BookmarkSubscribeRSS Feed
🔒 This topic is solved and locked. Need further help from the community? Please sign in and ask a new question.

I have a dataset that I want to perform checks on:

1st Check: determine if all wanted variables exist in the dataset

2nd Check: determine if there are any extra/unwanted variables in the dataset other than the wanted variables

Let's say I am using this data below:

Data test1;

input id score1 score2 score3 score4 score5 score6;

cards;

24 100 97 99 100 85 85

28 98 87 98 100 44 90

run;

I want to check if id, score1 score2 score3 and score4 exist in the dataset (let's assume I am pulling this dataset from a database and checking to see if someone created the correct dataset with those wanted variables only).

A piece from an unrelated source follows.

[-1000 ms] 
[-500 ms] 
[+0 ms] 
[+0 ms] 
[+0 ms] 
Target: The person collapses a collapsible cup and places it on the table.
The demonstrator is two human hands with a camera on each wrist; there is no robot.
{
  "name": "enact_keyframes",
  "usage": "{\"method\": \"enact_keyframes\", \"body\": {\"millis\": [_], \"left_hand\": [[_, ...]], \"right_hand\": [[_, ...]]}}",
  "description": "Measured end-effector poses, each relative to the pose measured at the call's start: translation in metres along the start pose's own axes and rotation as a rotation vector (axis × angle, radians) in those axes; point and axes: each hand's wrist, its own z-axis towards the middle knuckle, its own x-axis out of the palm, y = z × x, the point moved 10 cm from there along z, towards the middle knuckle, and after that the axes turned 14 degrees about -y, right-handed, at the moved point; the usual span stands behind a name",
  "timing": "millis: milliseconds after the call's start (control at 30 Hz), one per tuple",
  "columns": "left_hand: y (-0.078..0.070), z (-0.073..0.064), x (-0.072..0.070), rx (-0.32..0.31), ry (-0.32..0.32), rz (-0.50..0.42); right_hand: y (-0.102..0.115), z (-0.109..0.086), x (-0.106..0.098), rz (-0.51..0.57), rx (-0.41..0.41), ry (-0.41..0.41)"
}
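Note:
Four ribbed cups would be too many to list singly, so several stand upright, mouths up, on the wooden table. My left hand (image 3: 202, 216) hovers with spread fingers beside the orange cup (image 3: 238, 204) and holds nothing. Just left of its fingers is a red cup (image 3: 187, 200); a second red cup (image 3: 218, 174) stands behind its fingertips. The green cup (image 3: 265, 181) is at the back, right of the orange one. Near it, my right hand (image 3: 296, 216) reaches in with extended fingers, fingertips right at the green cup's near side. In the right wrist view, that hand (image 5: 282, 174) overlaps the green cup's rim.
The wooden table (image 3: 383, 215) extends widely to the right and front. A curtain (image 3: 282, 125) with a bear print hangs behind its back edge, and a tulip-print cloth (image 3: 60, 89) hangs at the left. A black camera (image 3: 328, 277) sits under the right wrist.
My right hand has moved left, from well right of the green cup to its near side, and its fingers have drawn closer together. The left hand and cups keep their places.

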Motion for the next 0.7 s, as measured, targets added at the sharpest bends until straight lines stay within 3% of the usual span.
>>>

My desire is to perform those two checks above and either output a dataset called check_var_problem1, if not all the wanted variables exist, and check_var_problem2, if there exists more than the wanted variables in the dataset. If a dataset cannot be created with the problems, then a note would be acceptable in the LOG that says something like (Check1): "score2 is not in this dataset" or (Check2): "This dataset contains score5, score6 in the dataset".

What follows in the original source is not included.